Excerpts from a dataset
━━━━━━━━
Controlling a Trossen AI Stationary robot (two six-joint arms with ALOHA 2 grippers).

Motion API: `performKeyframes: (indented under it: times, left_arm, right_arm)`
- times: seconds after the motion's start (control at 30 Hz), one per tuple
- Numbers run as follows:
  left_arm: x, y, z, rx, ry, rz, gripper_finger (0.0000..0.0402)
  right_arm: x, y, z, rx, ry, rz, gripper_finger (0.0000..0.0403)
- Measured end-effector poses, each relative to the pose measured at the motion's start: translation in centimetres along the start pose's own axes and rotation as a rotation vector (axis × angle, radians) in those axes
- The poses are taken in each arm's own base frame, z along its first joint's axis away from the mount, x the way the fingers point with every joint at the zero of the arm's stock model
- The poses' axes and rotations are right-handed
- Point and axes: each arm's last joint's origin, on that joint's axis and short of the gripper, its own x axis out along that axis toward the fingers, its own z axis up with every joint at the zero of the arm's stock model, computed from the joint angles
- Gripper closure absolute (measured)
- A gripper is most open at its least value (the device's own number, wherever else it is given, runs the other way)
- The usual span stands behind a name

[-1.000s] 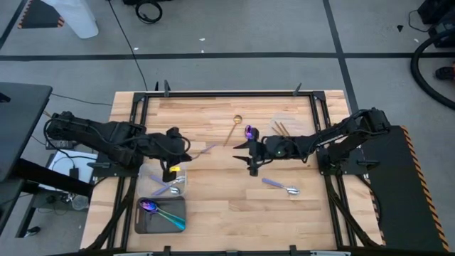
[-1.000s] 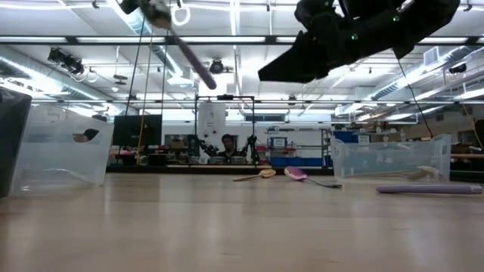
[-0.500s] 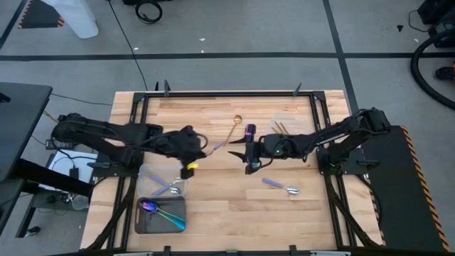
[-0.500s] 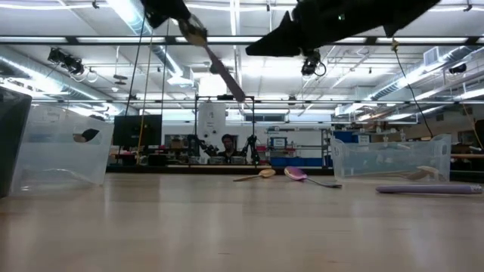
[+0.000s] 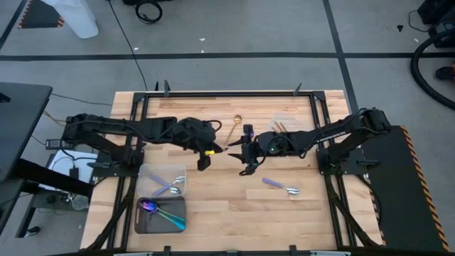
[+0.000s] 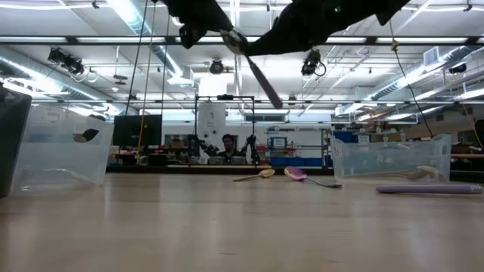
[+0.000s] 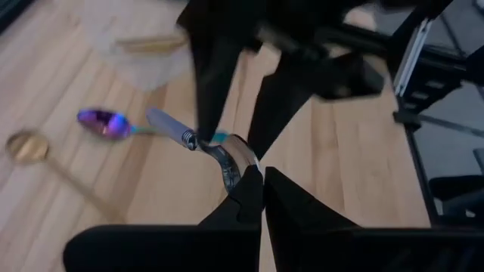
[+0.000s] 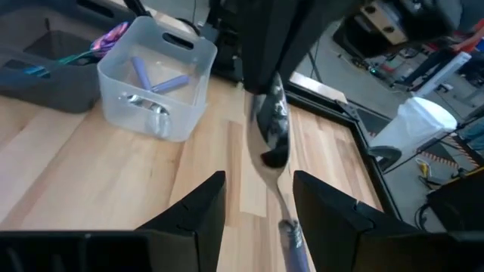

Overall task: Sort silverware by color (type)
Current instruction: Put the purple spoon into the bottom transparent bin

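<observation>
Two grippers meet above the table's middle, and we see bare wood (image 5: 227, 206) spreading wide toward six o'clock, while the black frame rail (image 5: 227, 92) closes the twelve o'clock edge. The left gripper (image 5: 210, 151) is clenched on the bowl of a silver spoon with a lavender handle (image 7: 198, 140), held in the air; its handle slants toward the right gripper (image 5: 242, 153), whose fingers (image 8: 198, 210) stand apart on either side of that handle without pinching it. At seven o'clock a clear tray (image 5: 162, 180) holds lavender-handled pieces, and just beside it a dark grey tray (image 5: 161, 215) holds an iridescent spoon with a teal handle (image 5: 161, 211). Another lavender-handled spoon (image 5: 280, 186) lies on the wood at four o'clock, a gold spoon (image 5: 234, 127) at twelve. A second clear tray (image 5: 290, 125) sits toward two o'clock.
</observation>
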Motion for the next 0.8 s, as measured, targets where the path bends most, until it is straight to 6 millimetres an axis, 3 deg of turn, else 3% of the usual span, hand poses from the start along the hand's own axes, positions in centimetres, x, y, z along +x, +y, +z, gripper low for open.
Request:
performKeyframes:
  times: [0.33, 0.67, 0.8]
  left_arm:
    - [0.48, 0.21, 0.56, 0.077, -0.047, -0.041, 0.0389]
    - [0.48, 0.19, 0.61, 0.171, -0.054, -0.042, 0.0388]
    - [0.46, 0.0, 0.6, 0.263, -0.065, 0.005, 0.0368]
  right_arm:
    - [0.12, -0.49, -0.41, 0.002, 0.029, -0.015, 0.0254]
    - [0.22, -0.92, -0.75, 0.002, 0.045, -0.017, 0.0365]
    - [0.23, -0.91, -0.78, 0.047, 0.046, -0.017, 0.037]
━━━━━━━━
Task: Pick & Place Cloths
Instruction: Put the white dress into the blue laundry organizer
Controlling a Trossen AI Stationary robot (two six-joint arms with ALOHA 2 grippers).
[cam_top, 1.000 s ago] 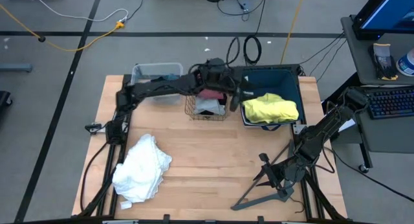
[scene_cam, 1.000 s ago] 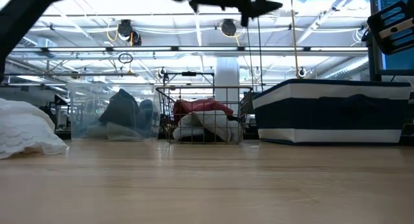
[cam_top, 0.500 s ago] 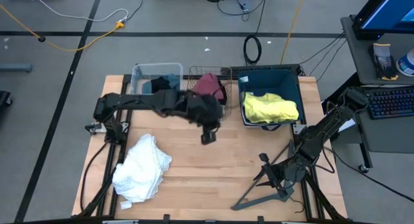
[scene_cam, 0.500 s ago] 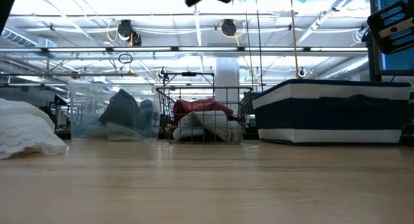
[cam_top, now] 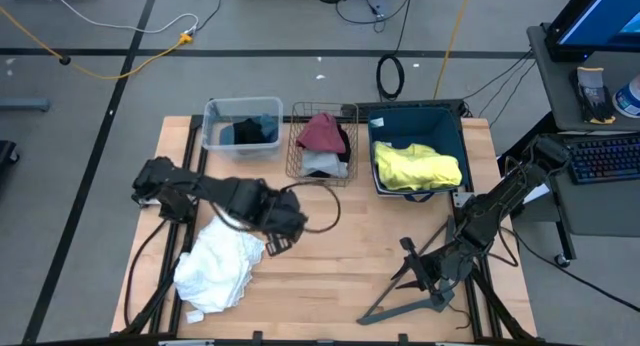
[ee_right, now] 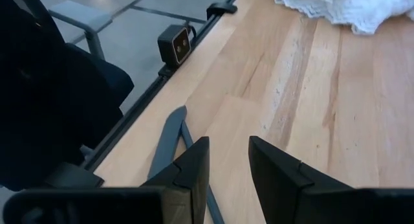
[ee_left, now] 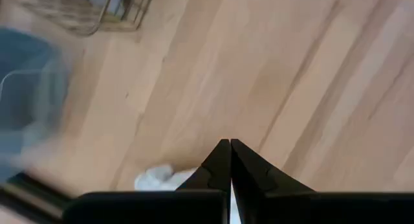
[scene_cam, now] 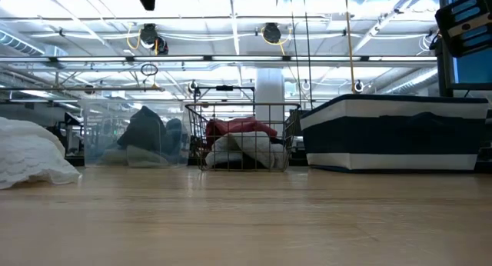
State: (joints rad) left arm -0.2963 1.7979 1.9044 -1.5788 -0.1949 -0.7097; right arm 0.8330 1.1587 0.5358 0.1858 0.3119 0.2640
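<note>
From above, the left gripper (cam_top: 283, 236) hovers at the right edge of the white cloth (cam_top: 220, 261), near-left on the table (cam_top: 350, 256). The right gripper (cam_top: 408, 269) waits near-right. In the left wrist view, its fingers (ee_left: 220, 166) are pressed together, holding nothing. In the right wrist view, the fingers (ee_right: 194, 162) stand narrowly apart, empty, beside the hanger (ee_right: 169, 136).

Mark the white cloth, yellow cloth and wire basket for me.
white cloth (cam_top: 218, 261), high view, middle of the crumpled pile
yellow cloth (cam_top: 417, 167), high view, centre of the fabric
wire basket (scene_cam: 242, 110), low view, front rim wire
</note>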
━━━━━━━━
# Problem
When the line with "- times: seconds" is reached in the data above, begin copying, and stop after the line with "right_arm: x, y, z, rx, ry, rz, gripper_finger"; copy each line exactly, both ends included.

# Your response
- times: seconds after the motion's start (control at 30 Hz), one per tuple
- Numbers run as follows:
  left_arm: x, y, z, rx, ry, rz, gripper_finger (0.0000..0.0402)
  right_arm: x, y, z, rx, ry, rz, gripper_finger (0.0000..0.0403)

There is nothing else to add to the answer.